#### WORK TO BE COMPLETED
Find and copy each line of the listing below that has the word "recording" in it.

══════

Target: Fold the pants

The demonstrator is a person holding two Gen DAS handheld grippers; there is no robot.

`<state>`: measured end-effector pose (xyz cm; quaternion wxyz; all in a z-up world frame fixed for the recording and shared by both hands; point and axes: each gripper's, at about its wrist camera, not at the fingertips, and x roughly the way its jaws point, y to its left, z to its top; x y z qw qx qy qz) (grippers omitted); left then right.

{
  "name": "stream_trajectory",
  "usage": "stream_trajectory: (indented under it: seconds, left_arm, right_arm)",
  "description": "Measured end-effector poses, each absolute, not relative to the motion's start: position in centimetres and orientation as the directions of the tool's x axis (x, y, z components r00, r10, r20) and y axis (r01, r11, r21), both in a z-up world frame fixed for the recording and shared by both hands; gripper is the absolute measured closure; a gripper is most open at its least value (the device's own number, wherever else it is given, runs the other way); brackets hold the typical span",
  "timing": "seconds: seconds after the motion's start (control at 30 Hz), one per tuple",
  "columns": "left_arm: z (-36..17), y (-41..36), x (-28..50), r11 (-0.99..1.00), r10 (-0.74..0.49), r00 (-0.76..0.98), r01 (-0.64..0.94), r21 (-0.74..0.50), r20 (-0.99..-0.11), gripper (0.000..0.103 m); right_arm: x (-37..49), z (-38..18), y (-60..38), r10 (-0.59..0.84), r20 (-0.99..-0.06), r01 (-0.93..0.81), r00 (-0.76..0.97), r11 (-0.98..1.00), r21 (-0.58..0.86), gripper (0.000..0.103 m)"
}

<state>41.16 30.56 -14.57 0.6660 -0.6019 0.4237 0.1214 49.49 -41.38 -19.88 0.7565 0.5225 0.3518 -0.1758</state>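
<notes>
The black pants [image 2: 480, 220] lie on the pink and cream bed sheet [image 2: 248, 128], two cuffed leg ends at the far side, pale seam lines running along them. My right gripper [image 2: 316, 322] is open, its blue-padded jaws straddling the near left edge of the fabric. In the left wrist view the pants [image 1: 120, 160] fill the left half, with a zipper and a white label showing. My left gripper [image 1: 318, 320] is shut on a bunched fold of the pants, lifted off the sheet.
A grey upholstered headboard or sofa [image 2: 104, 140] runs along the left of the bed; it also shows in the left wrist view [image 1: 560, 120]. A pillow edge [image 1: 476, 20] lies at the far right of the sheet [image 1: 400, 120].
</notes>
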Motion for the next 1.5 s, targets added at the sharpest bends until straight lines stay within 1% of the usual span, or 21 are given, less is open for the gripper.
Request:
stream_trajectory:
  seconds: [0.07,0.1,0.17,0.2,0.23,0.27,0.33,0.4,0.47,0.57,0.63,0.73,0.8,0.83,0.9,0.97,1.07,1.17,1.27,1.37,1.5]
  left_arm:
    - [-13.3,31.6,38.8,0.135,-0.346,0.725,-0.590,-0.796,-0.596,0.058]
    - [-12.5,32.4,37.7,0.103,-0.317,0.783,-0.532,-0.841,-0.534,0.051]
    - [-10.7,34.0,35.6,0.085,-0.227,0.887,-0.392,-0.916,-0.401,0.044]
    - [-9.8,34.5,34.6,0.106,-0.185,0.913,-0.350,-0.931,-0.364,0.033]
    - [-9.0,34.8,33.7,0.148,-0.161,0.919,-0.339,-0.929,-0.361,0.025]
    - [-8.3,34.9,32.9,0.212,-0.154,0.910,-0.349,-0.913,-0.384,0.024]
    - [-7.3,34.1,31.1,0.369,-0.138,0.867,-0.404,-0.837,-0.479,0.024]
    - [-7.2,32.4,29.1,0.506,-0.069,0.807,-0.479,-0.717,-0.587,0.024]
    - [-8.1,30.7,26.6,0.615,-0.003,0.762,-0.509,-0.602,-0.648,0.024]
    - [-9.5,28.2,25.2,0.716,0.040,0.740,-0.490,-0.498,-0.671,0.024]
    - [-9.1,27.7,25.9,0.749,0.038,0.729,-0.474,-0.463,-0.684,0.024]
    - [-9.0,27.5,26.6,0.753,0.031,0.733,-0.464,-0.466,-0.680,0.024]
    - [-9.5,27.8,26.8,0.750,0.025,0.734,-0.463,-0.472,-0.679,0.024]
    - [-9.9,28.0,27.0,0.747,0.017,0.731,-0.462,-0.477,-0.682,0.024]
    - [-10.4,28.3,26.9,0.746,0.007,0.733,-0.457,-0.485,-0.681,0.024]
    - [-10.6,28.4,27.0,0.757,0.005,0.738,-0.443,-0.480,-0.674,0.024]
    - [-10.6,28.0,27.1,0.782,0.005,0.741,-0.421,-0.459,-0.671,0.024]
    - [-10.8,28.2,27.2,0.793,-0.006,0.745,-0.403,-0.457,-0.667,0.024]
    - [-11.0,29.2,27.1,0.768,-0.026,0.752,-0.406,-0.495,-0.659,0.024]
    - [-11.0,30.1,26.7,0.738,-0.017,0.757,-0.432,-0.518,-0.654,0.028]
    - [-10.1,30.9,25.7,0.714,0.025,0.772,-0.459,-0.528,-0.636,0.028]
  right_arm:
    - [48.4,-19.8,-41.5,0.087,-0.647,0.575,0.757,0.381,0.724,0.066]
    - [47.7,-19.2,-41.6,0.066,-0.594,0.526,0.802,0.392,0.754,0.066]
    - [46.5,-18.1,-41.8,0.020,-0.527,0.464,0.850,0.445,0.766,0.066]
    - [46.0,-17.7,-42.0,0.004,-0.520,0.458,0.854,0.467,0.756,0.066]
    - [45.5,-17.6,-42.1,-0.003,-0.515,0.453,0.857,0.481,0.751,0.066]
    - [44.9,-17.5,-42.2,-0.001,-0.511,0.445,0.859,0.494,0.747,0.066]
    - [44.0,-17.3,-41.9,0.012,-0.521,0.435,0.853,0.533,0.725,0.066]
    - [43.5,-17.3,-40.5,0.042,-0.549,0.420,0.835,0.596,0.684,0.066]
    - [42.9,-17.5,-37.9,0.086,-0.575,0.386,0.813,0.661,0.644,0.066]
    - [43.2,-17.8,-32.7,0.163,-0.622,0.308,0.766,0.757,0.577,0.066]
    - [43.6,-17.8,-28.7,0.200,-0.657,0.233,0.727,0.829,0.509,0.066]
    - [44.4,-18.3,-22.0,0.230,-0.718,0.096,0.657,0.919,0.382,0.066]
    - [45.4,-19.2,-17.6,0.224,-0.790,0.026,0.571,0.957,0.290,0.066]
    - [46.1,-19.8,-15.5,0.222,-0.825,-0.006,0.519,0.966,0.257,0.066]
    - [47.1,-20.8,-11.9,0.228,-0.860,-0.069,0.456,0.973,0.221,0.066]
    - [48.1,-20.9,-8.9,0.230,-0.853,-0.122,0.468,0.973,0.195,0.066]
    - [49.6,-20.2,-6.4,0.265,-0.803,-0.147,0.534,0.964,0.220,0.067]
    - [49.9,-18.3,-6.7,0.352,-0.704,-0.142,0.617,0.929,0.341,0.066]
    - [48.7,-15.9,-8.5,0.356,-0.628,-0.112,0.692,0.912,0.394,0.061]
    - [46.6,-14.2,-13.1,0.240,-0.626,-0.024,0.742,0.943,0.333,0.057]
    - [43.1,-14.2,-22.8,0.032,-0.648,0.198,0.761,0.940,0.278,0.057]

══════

#### TASK SOLUTION
`<state>`: measured end-effector pose (xyz cm; quaternion wxyz; all in a z-up world frame fixed for the recording and shared by both hands; point and axes: each gripper's, at about its wrist camera, not at the fingertips, and x roughly the way its jaws point, y to its left, z to its top; x y z qw qx qy qz) (grippers omitted); left then right.
  "description": "Measured end-effector poses, each absolute, not relative to the motion's start: position in centimetres and orientation as the directions of the tool's x axis (x, y, z components r00, r10, r20) and y axis (r01, r11, r21), both in a z-up world frame fixed for the recording and shared by both hands; gripper is the absolute measured closure; a gripper is most open at its least value (the device's own number, wherever else it is given, runs the other way); brackets hold the typical span",

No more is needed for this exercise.